Project pipeline: project.yaml

version: "3.0"

expectations:
  population_size: 3000

actions:
  extract_1a_minimal_population:
    run: databuilder:v0 generate-dataset "./1a_minimal_dataset_definition.py" --dummy-tables "example-data/minimal" --output "outputs/1a_minimal_dataset_definition.csv"
    outputs:
      highly_sensitive:
        population: outputs/1a_minimal_dataset_definition.csv

  extract_1b_minimal_population:
    run: databuilder:v0 generate-dataset "./1b_minimal_dataset_definition.py" --dummy-tables "example-data/minimal" --output "outputs/1b_minimal_dataset_definition.csv"
    outputs:
      highly_sensitive:
        population: outputs/1b_minimal_dataset_definition.csv

  extract_2a_multiple_population:
    run: databuilder:v0 generate-dataset "./2a_multiple_dataset_definition.py" --dummy-tables "example-data/multiple" --output "outputs/2a_multiple_dataset_definition.csv"
    outputs:
      highly_sensitive:
        population: outputs/2a_multiple_dataset_definition.csv

  extract_3a_multiple2_population:
    run: databuilder:v0 generate-dataset "./3a_multiple2_dataset_definition.py" --dummy-tables "example-data/multiple2" --output "outputs/3a_multiple2_dataset_definition.csv"
    outputs:
      highly_sensitive:
        population: outputs/3a_multiple2_dataset_definition.csv

  extract_3a1_multiple2_population:
    run: databuilder:v0 generate-dataset "./3a1_multiple2_dataset_definition.py" --dummy-tables "example-data/multiple2" --output "outputs/3a1_multiple2_dataset_definition.csv"
    outputs:
      highly_sensitive:
        population: outputs/3a1_multiple2_dataset_definition.csv

  extract_3a2_multiple2_population:
    run: databuilder:v0 generate-dataset "./3a2_multiple2_dataset_definition.py" --dummy-tables "example-data/multiple2" --output "outputs/3a2_multiple2_dataset_definition.csv"
    outputs:
      highly_sensitive:
        population: outputs/3a2_multiple2_dataset_definition.csv

  extract_4a_multiple2_population:
    run: databuilder:v0 generate-dataset "./4a_multiple2_dataset_definition.py" --dummy-tables "example-data/multiple2" --output "outputs/4a_multiple2_dataset_definition.csv"
    outputs:
      highly_sensitive:
        population: outputs/4a_multiple2_dataset_definition.csv

  extract_5a_multiple3_population:
    run: databuilder:v0 generate-dataset "./5a_multiple3_dataset_definition.py" --dummy-tables "example-data/multiple3" --output "outputs/5a_multiple3_dataset_definition.csv"
    outputs:
      highly_sensitive:
        population: outputs/5a_multiple3_dataset_definition.csv

  extract_6a_multiple4_population:
    run: databuilder:v0 generate-dataset "./6a_multiple4_dataset_definition.py" --dummy-tables "example-data/multiple4" --output "outputs/6a_multiple4_dataset_definition.csv"
    outputs:
      highly_sensitive:
        population: outputs/6a_multiple4_dataset_definition.csv

Running the `project.yaml`🔗

Running a project.yaml which contains a Data Builder action is much the same as for any other OpenSAFELY project.

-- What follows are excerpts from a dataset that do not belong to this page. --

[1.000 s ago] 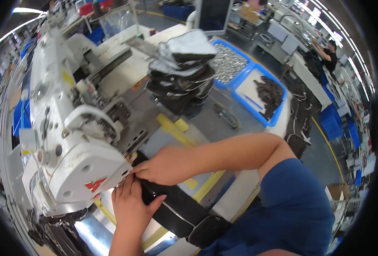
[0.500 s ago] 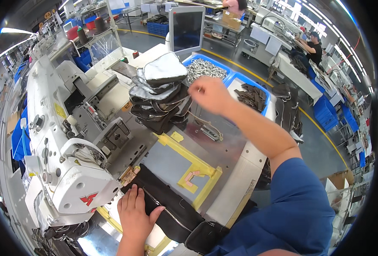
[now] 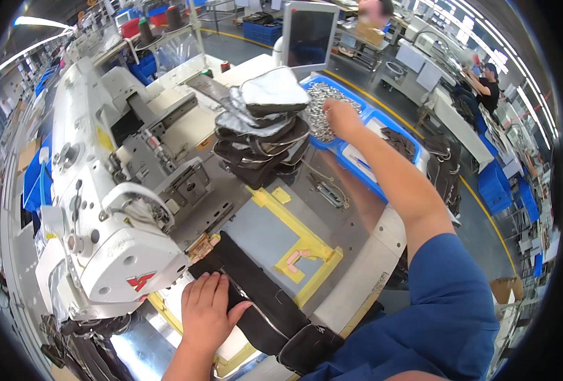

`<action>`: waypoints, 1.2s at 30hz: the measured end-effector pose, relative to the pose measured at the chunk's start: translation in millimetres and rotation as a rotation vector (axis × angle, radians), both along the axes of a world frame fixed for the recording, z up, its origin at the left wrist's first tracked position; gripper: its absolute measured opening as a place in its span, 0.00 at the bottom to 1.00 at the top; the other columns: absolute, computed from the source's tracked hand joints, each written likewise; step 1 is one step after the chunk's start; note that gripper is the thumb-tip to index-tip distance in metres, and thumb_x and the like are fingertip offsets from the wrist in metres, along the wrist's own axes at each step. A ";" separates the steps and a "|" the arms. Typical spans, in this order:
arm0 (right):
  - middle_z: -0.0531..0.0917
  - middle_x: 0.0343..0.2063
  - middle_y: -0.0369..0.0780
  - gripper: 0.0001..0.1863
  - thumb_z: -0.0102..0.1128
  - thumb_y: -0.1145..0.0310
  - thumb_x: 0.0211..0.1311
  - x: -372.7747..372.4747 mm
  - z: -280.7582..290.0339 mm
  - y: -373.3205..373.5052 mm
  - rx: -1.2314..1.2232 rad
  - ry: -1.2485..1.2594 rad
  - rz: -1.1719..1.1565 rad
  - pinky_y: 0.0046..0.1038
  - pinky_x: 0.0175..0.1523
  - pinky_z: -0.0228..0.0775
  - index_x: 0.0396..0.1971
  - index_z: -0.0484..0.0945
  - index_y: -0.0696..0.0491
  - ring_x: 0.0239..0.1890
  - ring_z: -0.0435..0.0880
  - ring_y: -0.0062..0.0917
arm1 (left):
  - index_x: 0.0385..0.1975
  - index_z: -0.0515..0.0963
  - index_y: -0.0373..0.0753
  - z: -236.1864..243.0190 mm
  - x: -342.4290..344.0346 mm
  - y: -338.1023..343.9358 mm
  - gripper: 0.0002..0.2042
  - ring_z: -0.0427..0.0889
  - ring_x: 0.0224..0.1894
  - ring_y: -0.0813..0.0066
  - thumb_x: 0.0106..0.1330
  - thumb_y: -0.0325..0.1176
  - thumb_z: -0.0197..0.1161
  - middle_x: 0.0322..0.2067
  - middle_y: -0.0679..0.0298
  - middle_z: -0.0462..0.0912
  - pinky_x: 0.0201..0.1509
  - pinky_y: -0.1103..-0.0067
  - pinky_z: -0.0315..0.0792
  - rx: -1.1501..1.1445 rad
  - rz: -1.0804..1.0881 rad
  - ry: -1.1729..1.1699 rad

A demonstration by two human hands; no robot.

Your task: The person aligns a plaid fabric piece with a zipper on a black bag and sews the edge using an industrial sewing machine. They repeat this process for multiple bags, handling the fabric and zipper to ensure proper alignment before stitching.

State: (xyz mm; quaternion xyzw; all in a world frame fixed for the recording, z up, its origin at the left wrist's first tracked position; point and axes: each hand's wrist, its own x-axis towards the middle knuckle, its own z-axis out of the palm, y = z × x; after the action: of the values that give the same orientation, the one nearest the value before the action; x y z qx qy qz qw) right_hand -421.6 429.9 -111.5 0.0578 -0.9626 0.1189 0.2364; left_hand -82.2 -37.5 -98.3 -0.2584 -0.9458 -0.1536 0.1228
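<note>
My left hand lies flat, fingers spread, on a black zippered fabric piece beside the white sewing machine's head. A metal zipper runs along the piece, and its near end is a folded black pouch part. My right hand reaches over the blue tray's small silvery metal parts, which look like zipper pulls. Its fingers are bent and pressed together at the parts; what they hold, if anything, is hidden. To its left rises a stack of black zippered pouches with a silvery lining on top.
A second blue tray holds dark fabric strips. Yellow tape frames a grey plate on the worktable. Near the stack lie small thread snips. A monitor stands behind, and a seated person works far right.
My right hand has moved from beside the pouch stack over to the tray of metal parts. My left hand stays on the zippered piece. The whole view has shifted slightly.
</note>
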 end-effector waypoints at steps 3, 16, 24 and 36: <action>0.89 0.39 0.50 0.07 0.63 0.75 0.67 21.0 41.1 -7.9 -0.111 0.339 -0.009 0.43 0.50 0.80 0.43 0.85 0.54 0.43 0.89 0.48 | 0.53 0.83 0.32 6.5 2.7 3.3 0.33 0.82 0.58 0.46 0.58 0.55 0.76 0.57 0.49 0.84 0.63 0.56 0.74 0.004 -0.016 -0.012; 0.87 0.40 0.42 0.06 0.61 0.74 0.68 187.3 49.6 -264.3 -0.152 -0.496 1.244 0.39 0.49 0.81 0.41 0.84 0.54 0.44 0.87 0.42 | 0.63 0.77 0.32 4.1 1.3 -3.3 0.42 0.79 0.65 0.44 0.56 0.60 0.76 0.61 0.44 0.79 0.69 0.58 0.72 0.068 0.047 -0.092; 0.87 0.41 0.43 0.10 0.61 0.75 0.64 187.7 18.7 -274.4 -0.157 -0.424 1.279 0.41 0.51 0.81 0.43 0.85 0.55 0.43 0.87 0.43 | 0.64 0.77 0.32 -0.7 0.7 -3.6 0.45 0.78 0.62 0.43 0.54 0.64 0.75 0.61 0.46 0.78 0.68 0.57 0.70 0.090 0.121 -0.116; 0.82 0.28 0.40 0.09 0.68 0.63 0.63 184.8 12.5 -278.8 -0.037 -0.217 1.193 0.39 0.40 0.81 0.31 0.84 0.54 0.32 0.86 0.39 | 0.65 0.78 0.31 0.9 5.8 2.6 0.50 0.71 0.57 0.53 0.50 0.70 0.71 0.62 0.54 0.75 0.65 0.60 0.65 -0.034 0.162 -0.131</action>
State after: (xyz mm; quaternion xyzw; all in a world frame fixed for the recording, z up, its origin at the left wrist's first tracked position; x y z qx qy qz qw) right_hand -236.7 151.1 -98.9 0.5708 -0.7806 0.2527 0.0305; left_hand -76.4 -34.9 -97.5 -0.1726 -0.9721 -0.1436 0.0681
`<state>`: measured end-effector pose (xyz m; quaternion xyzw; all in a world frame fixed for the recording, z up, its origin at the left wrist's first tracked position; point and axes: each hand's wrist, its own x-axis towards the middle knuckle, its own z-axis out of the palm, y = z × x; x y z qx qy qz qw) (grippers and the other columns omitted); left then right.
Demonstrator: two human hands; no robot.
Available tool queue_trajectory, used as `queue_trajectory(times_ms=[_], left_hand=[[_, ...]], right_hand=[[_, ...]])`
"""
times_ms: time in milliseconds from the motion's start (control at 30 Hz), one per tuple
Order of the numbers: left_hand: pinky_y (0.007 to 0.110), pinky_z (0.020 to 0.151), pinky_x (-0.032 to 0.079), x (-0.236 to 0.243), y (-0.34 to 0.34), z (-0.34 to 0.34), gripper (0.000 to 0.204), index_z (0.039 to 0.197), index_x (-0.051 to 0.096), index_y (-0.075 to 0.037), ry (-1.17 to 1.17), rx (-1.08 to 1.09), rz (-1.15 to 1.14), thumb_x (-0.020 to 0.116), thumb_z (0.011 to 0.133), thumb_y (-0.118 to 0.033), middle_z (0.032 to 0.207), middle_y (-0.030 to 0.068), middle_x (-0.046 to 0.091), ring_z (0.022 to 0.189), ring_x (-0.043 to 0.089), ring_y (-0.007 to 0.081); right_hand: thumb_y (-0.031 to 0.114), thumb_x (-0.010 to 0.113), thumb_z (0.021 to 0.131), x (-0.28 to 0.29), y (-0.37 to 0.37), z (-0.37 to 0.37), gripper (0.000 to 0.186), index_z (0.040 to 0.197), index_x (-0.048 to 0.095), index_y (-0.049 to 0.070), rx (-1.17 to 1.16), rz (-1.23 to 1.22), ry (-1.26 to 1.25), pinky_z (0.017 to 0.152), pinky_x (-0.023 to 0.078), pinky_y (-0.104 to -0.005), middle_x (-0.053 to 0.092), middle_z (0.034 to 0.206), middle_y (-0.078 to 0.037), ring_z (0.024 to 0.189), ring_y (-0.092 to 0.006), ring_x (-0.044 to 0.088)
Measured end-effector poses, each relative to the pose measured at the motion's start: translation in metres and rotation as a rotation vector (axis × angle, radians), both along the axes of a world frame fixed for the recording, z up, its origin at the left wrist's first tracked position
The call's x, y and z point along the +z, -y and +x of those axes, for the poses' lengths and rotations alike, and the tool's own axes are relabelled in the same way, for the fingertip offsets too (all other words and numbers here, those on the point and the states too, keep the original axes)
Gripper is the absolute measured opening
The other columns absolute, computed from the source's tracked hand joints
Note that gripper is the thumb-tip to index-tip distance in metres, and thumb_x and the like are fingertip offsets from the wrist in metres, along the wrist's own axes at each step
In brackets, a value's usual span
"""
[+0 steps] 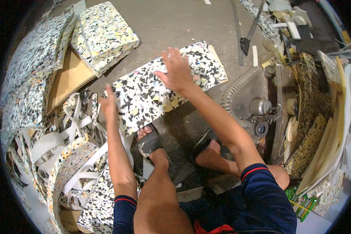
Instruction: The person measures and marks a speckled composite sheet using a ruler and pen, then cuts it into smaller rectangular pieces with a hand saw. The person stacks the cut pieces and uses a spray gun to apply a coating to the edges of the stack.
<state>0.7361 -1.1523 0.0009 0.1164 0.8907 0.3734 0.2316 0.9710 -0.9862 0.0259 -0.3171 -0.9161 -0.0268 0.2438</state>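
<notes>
A rectangular panel of speckled black-and-white foam (144, 97) lies at a slant in front of me, with a thin strip of pale wood (217, 62) showing along its right end. My right hand (177, 72) is over the foam's upper middle, fingers spread and slightly blurred; whether it presses on the surface, I cannot tell. At the panel's left end is my left hand (108, 104), seen edge-on with a finger stretched upward. A small whitish patch shows by its fingers, too small to name. Neither hand is seen to grip the panel.
Thick speckled foam blocks (105, 35) are stacked at the far left beside a wooden board (68, 78). White strip offcuts (52, 144) pile up near left. To the right are a coiled hose (232, 91), a metal cup-shaped part (260, 105) and upright foam sheets (327, 144). My sandalled feet (149, 142) flank the panel's near edge.
</notes>
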Motion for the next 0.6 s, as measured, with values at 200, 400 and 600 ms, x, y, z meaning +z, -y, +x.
queue_trajectory(times_ms=[200, 400, 600], left_hand=[[0.065, 0.120, 0.010, -0.041, 0.008, 0.064, 0.087, 0.158, 0.025, -0.002, -0.759, -0.689, -0.316, 0.053, 0.097, -0.056, 0.166, 0.0258, 0.014, 0.153, 0.009, 0.0459], [0.067, 0.119, 0.010, -0.043, 0.006, 0.082, 0.077, 0.159, 0.028, -0.009, -0.834, -0.822, -0.240, 0.043, 0.101, -0.058, 0.167, 0.0221, 0.013, 0.153, 0.010, 0.0459], [0.071, 0.116, 0.012, -0.040, 0.032, 0.053, 0.078, 0.162, 0.021, -0.014, -0.452, -0.510, -0.388, 0.044, 0.101, -0.055, 0.168, 0.0203, 0.009, 0.153, 0.006, 0.0483]], right_hand=[[0.075, 0.038, 0.095, -0.024, -0.013, 0.063, 0.098, 0.159, 0.021, 0.002, -0.378, -0.365, 0.421, 0.120, 0.006, -0.0647, 0.012, 0.167, -0.023, 0.155, -0.0382, 0.009], [0.072, 0.040, 0.096, -0.045, -0.114, 0.068, 0.090, 0.161, 0.023, 0.011, -0.312, 0.082, -0.014, 0.119, 0.016, -0.0653, 0.015, 0.167, -0.022, 0.154, -0.0413, 0.013], [0.069, 0.033, 0.099, -0.045, -0.135, 0.083, 0.088, 0.162, 0.018, 0.010, -0.542, -0.544, 0.459, 0.119, 0.007, -0.0679, 0.012, 0.167, -0.023, 0.155, -0.0414, 0.010]])
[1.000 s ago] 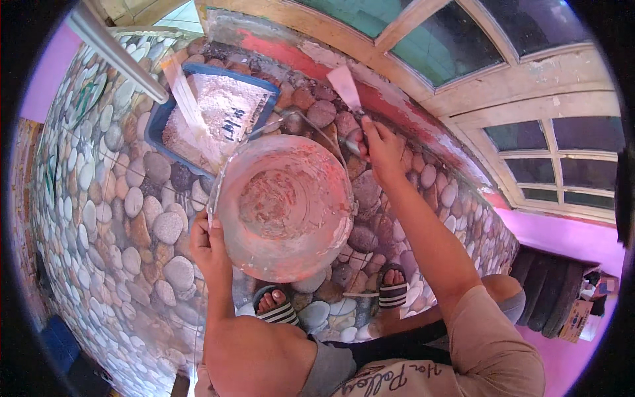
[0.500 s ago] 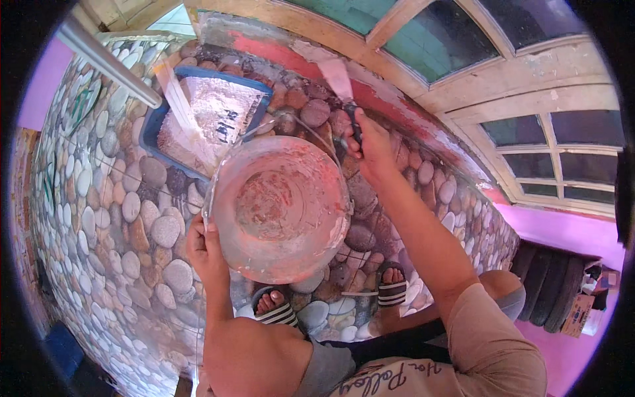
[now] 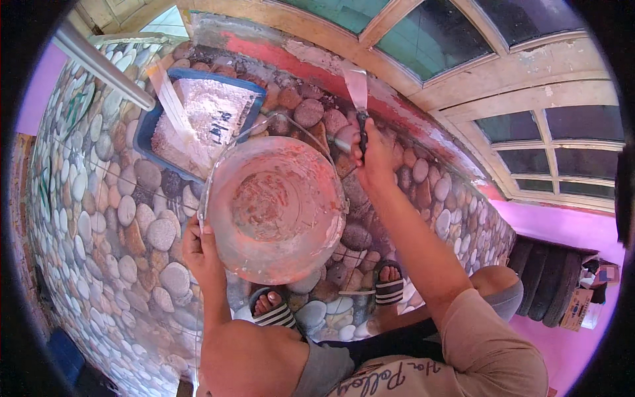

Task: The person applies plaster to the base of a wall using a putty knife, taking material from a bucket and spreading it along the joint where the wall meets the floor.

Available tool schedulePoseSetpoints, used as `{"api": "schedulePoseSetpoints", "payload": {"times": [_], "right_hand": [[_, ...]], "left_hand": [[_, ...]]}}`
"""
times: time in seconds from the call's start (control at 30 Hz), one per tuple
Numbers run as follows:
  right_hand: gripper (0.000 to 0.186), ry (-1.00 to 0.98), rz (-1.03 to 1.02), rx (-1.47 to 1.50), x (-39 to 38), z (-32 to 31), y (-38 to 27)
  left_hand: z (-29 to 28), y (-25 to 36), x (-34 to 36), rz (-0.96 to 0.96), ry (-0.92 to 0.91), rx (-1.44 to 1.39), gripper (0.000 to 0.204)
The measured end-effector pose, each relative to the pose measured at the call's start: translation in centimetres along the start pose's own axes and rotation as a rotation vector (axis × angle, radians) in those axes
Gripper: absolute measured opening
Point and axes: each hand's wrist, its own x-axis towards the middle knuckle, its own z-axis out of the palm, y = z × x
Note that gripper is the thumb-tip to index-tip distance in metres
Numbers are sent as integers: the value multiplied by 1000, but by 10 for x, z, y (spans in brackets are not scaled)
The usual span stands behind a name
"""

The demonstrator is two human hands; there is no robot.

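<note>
My left hand grips the left rim of a round bucket, its fingers round the outside and the thumb at the edge. The bucket's inner wall and bottom are smeared with reddish and grey residue, and its wire handle rests up at the far side. In my right hand is a putty knife with a black handle and a broad flat blade. The fingers wrap the handle. The blade points away from me, in front of the red, peeling strip of the low wall.
Left of the bucket, a blue tray holds pale powder in a printed bag and a flat light stick. A grey pole juts in at upper left. Windowed wooden doors stand at right, tyres beyond. The floor is pebble-patterned.
The putty knife has swung rightward, its blade now more upright and slightly lower. My right hand has shifted a little to the right; my left hand stays on the bucket rim.
</note>
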Motion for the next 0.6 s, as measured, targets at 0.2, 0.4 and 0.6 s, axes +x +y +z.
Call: {"api": "schedulePoseSetpoints", "payload": {"times": [0.2,0.4,0.6], "right_hand": [[24,-103,-47,-421,-28,8,-1],[24,-301,-433,-719,-48,20,-54],[29,-809,-877,-1479,-123,40,-130]], "left_hand": [[-3,-2,3,-65,57,-2,22],[1,15,5,47,66,-90,25],[-3,26,2,137,11,4,17]]}}
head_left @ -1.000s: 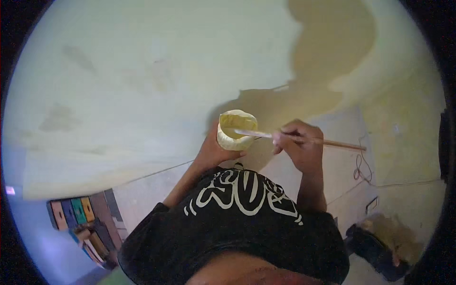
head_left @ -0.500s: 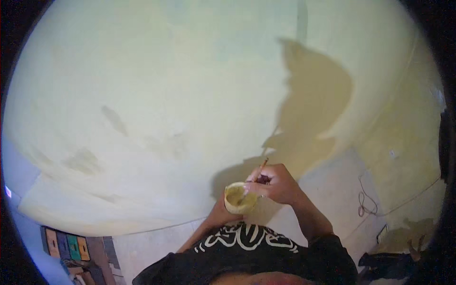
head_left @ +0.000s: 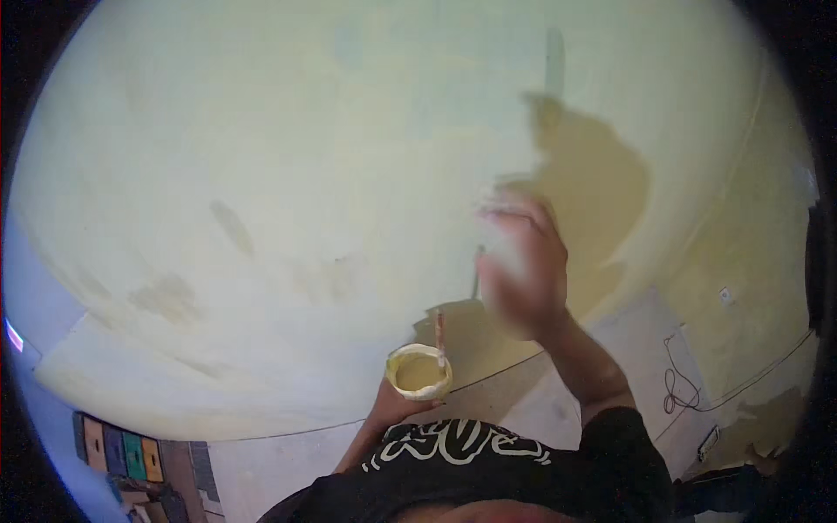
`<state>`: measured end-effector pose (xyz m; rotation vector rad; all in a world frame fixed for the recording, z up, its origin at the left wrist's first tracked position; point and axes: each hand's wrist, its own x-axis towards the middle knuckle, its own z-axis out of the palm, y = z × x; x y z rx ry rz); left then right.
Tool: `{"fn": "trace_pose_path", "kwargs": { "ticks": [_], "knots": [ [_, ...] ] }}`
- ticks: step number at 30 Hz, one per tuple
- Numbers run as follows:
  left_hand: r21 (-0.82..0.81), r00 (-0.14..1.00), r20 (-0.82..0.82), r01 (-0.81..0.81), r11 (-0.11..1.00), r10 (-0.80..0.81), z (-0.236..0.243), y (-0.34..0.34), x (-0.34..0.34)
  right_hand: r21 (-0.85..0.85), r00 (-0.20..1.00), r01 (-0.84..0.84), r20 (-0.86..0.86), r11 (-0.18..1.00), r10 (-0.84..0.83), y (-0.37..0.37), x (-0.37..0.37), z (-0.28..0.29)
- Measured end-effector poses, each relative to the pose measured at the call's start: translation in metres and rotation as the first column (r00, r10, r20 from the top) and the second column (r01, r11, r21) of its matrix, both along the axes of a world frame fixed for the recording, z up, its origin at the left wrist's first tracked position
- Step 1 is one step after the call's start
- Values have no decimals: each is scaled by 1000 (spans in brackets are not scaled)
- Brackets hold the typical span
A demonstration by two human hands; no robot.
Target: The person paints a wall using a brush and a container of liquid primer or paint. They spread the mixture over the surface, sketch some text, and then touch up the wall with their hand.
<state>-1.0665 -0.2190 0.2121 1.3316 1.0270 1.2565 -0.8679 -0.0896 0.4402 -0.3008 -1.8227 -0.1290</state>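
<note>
The head view shows the left hand (head_left: 394,406) clamped on a pale yellow cup (head_left: 419,397), low and near the middle, just above the person's black shirt (head_left: 567,462). The cup's mouth faces up toward the camera, and its rim looks uneven. Inside lies a dull yellow liquid (head_left: 417,374). A thin brown stick (head_left: 439,329), paler lower down, stands in the cup against the right side of the rim, its upper end sticking out past the far edge.

The right hand (head_left: 527,261) is raised above and to the right of the cup, well apart from it. It is blurred, but its thumb and fingers are spread apart. Whether it touches the broad pale wall (head_left: 279,157) behind it, I cannot tell.

A large shadow (head_left: 597,179) falls on that wall beside the right hand, and brownish smudges (head_left: 166,296) mark it farther left. A looped cable (head_left: 671,392) lies at the right. At the lower left stands a row of coloured boxes (head_left: 122,451), near the pale floor (head_left: 279,471).
</note>
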Motion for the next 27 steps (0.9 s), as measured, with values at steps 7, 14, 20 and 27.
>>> {"fn": "trace_pose_path", "kwargs": {
  "ticks": [7, 14, 20, 27],
  "knots": [
    [-82, 992, 25, -120, 989, 123, -12, -12, 12, 209, 825, 512, 151, 833, -545, 65, -49, 6],
    [14, 980, 87, -181, 983, 180, -45, -9, 6, 194, 758, 606, 153, 772, -634, 90, -49, -56],
    [-104, 962, 0, -271, 957, 272, -24, -20, 15, 149, 756, 581, 264, 800, -599, 119, -13, -96],
    [-152, 936, -47, -353, 923, 350, -44, -21, 25, 65, 720, 630, 325, 774, -613, 176, 5, -155]
  ]
}}
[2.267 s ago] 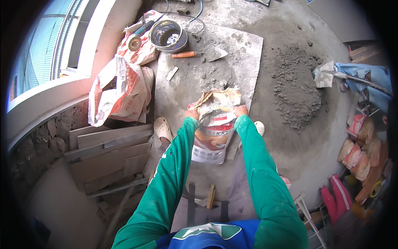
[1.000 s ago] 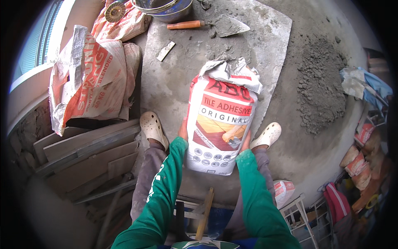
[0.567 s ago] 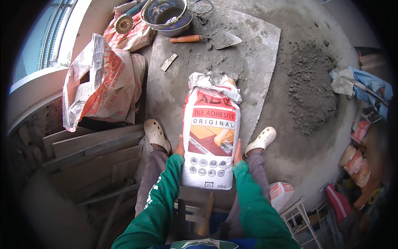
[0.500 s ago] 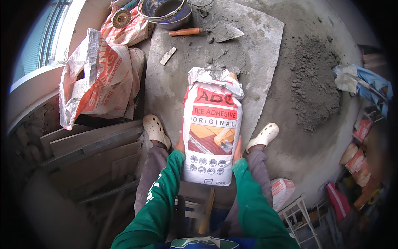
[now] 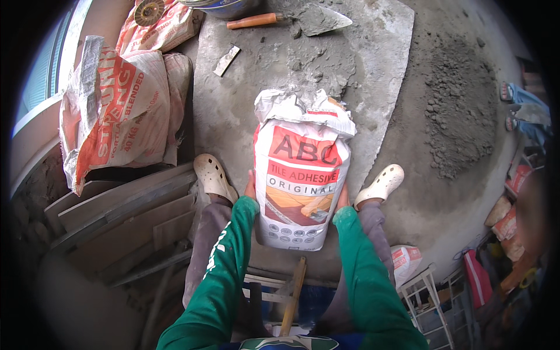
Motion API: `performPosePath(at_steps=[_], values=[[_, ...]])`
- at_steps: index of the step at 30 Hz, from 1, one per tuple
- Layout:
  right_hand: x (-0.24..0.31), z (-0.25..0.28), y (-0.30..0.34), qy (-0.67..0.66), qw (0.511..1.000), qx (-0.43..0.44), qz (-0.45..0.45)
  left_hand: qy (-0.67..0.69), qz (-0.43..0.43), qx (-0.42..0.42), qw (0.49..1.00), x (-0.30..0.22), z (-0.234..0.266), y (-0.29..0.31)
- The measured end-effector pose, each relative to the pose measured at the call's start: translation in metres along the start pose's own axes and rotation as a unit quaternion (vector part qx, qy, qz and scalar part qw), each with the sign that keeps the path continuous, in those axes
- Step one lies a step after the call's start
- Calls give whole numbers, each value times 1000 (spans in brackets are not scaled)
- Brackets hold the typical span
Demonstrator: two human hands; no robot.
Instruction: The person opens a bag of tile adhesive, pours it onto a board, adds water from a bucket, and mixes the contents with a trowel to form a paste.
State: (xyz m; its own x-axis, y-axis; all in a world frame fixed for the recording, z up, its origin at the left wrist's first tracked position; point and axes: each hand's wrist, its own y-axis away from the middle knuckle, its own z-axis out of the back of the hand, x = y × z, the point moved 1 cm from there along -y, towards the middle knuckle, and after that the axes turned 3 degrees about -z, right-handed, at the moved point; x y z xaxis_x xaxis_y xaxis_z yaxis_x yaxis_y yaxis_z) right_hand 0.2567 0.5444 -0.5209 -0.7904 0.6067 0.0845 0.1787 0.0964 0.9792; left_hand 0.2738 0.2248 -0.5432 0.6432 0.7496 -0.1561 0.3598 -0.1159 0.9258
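1. From my distant seat I have the head view alone; in it, a white-and-red bag (image 5: 303,181) sits midway between two pale clogs (image 5: 213,176), its printed front turned up to me and its crumpled, torn top pointing away from the wearer; I cannot tell whether its base bears on the floor.
2. My left hand (image 5: 251,185) grips the bag's left side, fingers along the edge; my right hand (image 5: 343,197) clasps the opposite side, mostly hidden by the green cuff; how far the fingers curl underneath I cannot tell.
3. Beyond the bag I see a grey sheet (image 5: 373,70) smeared with wet mortar; on it lie an orange-handled trowel (image 5: 315,20) and a small pale chip (image 5: 226,61); a bucket (image 5: 224,8) is cut off by the upper edge.
4. To my left, a crumpled red-and-white sack (image 5: 131,111) stands beyond stacked flat boards (image 5: 125,209); to my right, a grey mortar heap (image 5: 458,111) spreads over the floor, with another person's blue-clad legs (image 5: 528,96) near the rim.
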Motion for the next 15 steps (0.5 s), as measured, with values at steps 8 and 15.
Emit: performPosePath(at_steps=[8,15], values=[[-3,-14,31,31,995,45,86,-55,-52,-55,996,9,-3,11],[38,-49,125,72,997,16,25,-364,42,-212,906,-22,-43,105]])
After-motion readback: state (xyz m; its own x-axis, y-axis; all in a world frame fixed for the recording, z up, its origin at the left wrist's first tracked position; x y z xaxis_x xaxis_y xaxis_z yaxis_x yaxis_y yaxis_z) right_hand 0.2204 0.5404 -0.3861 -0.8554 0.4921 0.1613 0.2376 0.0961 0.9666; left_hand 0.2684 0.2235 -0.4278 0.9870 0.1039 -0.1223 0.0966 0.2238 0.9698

Use opensafely run to run the project.yaml:

In your terminal, change directory to where you have the example project.yaml file.
Run opensafely run extract_1a_minimal_population
The OpenSAFELY CLI should run Data Builder with the dataset definition and you should find the output in the relative path shown under outputs in the project.yaml.

Tutorial exercises🔗

Todo

What is required to create a new OpenSAFELY project? Do you need a Git repository configured?

Note

At the moment, the project.yaml contains all the dataset definitions, which renders these questions redundant. Could we include as snippet, or provide another project.yaml?

Question

Can you create an OpenSAFELY project for one of the other dataset definitions we have covered in these tutorials?
Try running that project and confirm that the outputs are the same as running the dataset definition directly with Data Builder.